L’irrigation du cerveau – Un système à haut débit

Commandant toutes les fonctions notre corps, les mouvements volontaires comme la parole, ou involontaires telle la sensibilité, le cerveau a besoin de beaucoup d’énergie pour mener à bien sa tâche. Environ 20 % du sang pompé par le cœur se dirige ainsi vers le cerveau, irrigué par ses propres artères.

Organisation
Chaque partie du cerveau est spécialisée dans une tâche particulière. Globalement, la moitié gauche est responsable de la pensée verbale et la moitié droite de la pensée figurative (émotion, réflexion).
Pour remplir ses fonctions, le cerveau a besoin de beaucoup d’énergie, mais c’est pourtant l’organe du corps qui est le moins capable d’en stocker. C’est pourquoi il lui faut en permanence de l’oxygène et du glucose (sucre) apporté par le sang.

Les artères
Pour son irrigation, le cerveau possède ses propres artères ou vaisseaux nourriciers.
• Les 2 artères carotides, de chaque côté du cou. Elles donnent naissance aux artères carotides internes, qui elles-mêmes se ramifient en artères ophtalmiques et en artères vertébrales cérébrales, interne et moyenne. Elles irriguent le cerveau, les yeux et la face.
• Les deux artères vertébrales, montant de la colonne vertébrale à l’arrière du cou, se rejoignent à la base du cerveau. Elles donnent naissance aux artères cérébrales qui irriguent le cerveau.

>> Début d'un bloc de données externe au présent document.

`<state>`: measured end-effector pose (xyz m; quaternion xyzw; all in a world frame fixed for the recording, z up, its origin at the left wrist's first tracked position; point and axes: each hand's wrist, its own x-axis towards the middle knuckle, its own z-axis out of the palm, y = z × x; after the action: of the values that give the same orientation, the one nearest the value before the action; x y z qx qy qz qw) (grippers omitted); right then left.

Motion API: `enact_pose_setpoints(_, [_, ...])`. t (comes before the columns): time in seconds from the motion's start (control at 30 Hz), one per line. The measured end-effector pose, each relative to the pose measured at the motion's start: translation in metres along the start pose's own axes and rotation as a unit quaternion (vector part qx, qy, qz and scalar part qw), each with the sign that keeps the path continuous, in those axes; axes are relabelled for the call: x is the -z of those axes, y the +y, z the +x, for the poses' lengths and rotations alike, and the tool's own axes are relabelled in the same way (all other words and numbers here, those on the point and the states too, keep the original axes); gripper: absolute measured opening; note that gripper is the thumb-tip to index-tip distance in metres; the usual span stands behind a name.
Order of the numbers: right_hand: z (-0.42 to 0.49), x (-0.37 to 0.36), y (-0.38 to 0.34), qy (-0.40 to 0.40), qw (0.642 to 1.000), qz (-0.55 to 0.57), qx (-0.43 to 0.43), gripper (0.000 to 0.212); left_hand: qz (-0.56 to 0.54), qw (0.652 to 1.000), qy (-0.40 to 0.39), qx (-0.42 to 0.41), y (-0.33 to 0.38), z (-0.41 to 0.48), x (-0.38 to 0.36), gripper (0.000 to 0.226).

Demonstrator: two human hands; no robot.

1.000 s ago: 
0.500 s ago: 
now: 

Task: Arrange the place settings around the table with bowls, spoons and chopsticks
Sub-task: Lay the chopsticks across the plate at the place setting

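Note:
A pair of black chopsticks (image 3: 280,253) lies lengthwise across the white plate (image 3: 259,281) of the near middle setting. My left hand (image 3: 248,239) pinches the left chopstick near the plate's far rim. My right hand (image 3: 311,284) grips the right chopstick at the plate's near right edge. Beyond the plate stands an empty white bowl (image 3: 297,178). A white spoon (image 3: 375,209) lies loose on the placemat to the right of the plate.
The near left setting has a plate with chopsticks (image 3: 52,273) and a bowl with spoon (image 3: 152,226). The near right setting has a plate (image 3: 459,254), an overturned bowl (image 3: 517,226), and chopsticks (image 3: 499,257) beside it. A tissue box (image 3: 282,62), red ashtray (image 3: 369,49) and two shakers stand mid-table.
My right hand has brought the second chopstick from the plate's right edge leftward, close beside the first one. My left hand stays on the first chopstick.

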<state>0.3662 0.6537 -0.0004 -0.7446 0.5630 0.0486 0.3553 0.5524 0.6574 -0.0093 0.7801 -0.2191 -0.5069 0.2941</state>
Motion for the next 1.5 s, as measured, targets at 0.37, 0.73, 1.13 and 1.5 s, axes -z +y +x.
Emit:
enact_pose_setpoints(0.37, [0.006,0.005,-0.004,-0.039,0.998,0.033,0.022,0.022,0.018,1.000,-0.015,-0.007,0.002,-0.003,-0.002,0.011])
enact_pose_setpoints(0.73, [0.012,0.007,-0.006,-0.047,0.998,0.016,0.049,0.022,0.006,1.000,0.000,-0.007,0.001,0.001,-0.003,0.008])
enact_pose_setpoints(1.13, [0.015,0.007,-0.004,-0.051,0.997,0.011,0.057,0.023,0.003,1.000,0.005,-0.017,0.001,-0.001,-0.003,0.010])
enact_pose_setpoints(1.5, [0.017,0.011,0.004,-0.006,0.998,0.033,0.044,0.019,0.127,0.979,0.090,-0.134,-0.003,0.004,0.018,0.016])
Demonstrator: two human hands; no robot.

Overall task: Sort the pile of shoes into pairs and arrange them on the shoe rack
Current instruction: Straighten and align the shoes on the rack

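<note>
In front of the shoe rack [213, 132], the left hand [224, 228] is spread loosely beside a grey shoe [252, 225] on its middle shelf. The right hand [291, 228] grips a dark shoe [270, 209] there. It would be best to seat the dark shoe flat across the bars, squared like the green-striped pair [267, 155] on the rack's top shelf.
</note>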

• L’artère basilaire est formé de l’union des deux artères vertébrales. Elle irrigue le pont, la glande pinéale, le cervelet et les cortex temporal et occipital.
L’intégrité des artères cérébrales est essentielle puisque ce sont les vaisseaux qui apportent le sang et l’oxygène nécessaires au bon fonctionnement de cet organe. Mais, avec l’âge, les artères s’épaississent et perdent leur élasticité mais surtout, elles peuvent se rétrécir (sténose) par l’accumulation de dépôts graisseux ou plaques d’athérome sur leur paroi, en général du cholestérol. C’est l’athérosclérose qui obstrue peu à peu les artères et diminue l’apport sanguin au niveau des organes, et plus particulièrement du cerveau, avec toutes les pathologies qui peuvent en découler.

Les capillaires
Comme tous les organes, le cerveau est irrigué par des milliards de capillaires. Ces derniers sont de petits vaisseaux –
6 µm de diamètre environ – dont la fine paroi laisse passer oxygène et nutriments vers les cellules cérébrales. Pour circuler du cœur aux capillaires, le sang passe par différentes artères (l’aorte, les carotides…), puis des artérioles.
Au niveau capillaire, on peut mesurer le volume de sang transporté. Cependant, ce qui compte à ce niveau, c’est la quantité de sang irriguant une masse de tissu donnée. Le débit sanguin est donc exprimé en ml/100g/min : un débit de
80 ml/100g/min, mesuré dans la
substance grise du cerveau humain, signifie que 80 ml de sang transitent chaque minute à travers ces 100 g
de matière cérébrale. De même, le volume de sang utile est exprimé
en ml/100g.

Les veines
Des capillaires au cœur, le sang circule par des veinules puis des veines. L’épaisse paroi de ces gros vaisseaux (artères, veines…) ne permet pas les échanges entre sang et tissu.
Ils peuvent être comparés aux tuyaux qui transportent l’eau chaude de la chaudière vers les radiateurs (les capillaires) où s’effectue la majeure partie de l’échange thermique.
Dans les gros vaisseaux, c’est le débit du sang (volume transporté par unité de temps, exprimé en ml/min) qui compte.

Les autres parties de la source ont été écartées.